EXERCISE DETAILS. Every line below between the line holding "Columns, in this" and the line holding "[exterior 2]", inclusive, should be repeated exactly, and all other lines omitted.

»»

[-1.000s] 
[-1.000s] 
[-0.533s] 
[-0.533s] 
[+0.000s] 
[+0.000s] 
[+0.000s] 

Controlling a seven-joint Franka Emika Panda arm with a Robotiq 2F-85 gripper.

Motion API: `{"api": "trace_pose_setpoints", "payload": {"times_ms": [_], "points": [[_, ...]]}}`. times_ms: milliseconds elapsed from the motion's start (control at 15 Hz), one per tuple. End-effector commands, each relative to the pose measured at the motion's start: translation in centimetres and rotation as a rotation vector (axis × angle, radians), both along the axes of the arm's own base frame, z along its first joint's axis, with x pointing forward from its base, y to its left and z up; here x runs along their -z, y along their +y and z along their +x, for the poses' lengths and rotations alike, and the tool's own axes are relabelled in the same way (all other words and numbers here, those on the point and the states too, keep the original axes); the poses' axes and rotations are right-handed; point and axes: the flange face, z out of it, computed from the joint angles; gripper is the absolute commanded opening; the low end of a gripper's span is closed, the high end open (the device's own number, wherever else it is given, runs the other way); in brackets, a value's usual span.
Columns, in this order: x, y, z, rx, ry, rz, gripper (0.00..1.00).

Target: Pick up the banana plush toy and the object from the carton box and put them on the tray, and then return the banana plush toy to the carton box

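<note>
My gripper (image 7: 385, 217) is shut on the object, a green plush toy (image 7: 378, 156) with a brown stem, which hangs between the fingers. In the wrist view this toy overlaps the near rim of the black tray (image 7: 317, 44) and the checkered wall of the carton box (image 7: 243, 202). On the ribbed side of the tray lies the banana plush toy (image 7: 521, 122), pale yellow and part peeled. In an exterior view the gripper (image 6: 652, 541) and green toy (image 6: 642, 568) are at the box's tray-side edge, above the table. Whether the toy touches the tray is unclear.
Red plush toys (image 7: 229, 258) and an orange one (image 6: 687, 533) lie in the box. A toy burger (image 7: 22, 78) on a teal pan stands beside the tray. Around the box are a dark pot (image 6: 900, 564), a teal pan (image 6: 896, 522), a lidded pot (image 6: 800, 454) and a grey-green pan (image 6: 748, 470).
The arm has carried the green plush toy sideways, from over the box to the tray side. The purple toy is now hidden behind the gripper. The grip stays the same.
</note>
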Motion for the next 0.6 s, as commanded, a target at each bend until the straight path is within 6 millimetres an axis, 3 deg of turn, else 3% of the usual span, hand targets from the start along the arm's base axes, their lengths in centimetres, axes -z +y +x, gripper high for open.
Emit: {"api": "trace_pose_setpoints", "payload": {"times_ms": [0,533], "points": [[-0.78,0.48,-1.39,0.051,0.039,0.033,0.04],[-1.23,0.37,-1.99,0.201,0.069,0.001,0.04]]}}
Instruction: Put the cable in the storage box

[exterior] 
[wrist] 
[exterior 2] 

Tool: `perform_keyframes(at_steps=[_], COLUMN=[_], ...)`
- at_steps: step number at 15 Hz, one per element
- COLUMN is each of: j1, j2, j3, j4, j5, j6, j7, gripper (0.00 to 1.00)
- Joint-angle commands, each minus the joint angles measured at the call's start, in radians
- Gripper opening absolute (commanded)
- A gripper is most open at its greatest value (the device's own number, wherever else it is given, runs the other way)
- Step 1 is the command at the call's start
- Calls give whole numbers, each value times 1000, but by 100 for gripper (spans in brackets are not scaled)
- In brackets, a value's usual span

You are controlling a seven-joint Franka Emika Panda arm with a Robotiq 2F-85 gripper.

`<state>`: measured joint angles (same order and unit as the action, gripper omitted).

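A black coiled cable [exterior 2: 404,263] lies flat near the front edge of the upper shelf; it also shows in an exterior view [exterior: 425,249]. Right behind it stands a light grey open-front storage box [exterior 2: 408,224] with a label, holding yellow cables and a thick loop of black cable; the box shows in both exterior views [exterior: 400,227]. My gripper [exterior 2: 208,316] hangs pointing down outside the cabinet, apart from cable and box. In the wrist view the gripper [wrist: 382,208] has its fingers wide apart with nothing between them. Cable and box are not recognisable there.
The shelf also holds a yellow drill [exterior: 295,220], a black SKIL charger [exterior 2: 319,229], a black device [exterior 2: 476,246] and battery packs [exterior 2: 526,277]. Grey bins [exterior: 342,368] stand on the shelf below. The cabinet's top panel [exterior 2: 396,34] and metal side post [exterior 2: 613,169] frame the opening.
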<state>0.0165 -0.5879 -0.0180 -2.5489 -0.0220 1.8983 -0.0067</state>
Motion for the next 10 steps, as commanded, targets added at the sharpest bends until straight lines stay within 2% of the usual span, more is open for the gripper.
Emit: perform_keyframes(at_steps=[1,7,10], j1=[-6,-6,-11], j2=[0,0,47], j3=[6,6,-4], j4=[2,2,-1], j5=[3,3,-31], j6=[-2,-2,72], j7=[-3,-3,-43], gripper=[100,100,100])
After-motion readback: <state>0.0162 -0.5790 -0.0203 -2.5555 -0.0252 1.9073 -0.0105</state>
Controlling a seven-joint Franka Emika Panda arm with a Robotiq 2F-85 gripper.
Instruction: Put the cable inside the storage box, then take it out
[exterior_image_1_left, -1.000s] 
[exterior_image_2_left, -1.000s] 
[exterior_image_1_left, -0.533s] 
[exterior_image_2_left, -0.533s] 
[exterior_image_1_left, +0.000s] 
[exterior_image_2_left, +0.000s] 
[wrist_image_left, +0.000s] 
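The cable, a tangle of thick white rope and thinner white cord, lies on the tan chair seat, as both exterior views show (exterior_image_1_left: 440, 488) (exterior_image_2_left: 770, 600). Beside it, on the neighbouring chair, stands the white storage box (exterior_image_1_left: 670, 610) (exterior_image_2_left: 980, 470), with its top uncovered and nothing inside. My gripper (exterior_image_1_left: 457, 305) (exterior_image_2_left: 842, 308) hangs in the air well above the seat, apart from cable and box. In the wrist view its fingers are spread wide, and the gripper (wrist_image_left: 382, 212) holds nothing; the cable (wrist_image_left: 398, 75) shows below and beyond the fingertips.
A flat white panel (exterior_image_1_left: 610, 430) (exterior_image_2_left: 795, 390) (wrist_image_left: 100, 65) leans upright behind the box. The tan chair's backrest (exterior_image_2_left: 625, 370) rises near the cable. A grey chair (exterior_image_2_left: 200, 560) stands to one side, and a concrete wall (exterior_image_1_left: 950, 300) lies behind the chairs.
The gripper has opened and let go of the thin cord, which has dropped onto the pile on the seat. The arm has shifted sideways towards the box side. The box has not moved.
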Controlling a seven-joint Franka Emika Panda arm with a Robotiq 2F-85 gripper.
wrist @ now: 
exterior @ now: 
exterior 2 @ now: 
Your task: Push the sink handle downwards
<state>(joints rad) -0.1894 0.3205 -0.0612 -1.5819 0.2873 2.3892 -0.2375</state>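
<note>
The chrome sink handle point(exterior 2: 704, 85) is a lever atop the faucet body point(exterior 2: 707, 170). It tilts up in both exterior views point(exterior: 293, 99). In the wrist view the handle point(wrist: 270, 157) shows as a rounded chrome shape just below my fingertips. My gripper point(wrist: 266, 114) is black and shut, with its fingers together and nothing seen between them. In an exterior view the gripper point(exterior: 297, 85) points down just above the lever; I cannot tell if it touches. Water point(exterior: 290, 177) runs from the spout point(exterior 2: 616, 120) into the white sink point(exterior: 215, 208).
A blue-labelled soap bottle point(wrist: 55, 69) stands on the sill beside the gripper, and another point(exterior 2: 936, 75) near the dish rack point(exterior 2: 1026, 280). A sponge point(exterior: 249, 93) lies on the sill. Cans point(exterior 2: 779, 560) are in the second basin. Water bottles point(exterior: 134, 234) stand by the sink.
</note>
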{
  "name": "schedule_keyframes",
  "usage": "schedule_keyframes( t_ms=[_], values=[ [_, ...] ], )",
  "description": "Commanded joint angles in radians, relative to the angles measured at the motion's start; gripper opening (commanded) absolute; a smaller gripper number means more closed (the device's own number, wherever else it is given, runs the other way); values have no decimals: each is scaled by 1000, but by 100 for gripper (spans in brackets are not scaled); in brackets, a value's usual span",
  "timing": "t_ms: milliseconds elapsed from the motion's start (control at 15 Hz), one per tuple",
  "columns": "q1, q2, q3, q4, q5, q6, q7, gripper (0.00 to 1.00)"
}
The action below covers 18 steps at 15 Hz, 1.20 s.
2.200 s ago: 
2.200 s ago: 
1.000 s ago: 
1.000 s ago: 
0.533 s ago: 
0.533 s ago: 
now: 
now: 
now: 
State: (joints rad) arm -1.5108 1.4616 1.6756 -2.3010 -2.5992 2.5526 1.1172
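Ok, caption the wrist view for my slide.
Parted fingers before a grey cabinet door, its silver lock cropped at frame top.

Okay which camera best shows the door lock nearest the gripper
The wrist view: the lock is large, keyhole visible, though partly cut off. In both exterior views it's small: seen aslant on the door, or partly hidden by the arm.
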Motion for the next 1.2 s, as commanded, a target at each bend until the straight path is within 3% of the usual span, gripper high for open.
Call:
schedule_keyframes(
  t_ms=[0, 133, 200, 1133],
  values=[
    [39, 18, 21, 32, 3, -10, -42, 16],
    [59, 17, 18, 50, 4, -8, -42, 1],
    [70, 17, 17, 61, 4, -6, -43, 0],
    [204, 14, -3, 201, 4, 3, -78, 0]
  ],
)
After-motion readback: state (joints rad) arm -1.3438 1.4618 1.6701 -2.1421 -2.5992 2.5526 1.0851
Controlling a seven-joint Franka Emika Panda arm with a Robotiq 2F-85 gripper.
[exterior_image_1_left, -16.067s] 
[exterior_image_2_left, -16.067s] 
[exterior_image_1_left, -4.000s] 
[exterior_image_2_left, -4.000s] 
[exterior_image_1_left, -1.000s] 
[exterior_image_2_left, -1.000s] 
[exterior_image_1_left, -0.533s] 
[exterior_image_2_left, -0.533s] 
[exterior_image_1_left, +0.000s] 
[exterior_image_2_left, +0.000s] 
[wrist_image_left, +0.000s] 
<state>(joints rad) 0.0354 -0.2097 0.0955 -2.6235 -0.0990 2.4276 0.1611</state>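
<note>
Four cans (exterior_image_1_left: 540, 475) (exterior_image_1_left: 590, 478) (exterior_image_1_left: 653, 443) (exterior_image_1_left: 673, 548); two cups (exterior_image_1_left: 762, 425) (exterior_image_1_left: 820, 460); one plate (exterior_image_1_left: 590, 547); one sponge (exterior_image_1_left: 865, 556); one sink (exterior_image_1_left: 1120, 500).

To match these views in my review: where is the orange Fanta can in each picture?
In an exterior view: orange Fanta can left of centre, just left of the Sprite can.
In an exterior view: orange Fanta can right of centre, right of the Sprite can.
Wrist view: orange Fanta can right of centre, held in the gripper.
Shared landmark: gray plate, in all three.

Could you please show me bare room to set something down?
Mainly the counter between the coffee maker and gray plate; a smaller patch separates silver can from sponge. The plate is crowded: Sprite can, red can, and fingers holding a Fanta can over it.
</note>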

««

ANSWER SECTION.
Columns, in this order: x, y, z, rx, ry, rz, gripper (0.00..1.00).

Target: Pick up the banana plush toy and the object from the carton box and put them on the tray, and then return the banana plush toy to the carton box

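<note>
My gripper (image 7: 385, 217) is shut on the object, a green plush toy (image 7: 378, 156) with a brown stem, which hangs between the fingers. In the wrist view this toy overlaps the near rim of the black tray (image 7: 317, 44) and the checkered wall of the carton box (image 7: 243, 202). On the ribbed side of the tray lies the banana plush toy (image 7: 521, 122), pale yellow and part peeled. In an exterior view the gripper (image 6: 652, 541) and green toy (image 6: 642, 568) are at the box's tray-side edge, above the table. Whether the toy touches the tray is unclear.
Red plush toys (image 7: 229, 258) and an orange one (image 6: 687, 533) lie in the box. A toy burger (image 7: 22, 78) on a teal pan stands beside the tray. Around the box are a dark pot (image 6: 900, 564), a teal pan (image 6: 896, 522), a lidded pot (image 6: 800, 454) and a grey-green pan (image 6: 748, 470).
The arm has carried the green plush toy sideways, from over the box to the tray side. The purple toy is now hidden behind the gripper. The grip stays the same.
</note>
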Motion for the next 0.6 s, as commanded, a target at each bend until the straight path is within 6 millimetres an axis, 3 deg of turn, else 3% of the usual span, hand targets from the start along the arm's base axes, their lengths in centimetres, axes -z +y +x, gripper high for open.
Emit: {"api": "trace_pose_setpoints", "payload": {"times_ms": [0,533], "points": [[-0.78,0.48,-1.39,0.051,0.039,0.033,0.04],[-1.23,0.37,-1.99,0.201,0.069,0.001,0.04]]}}
Instruction: Put the cable in the storage box

[exterior] 
[wrist] 
[exterior 2] 

The output is complete as shown.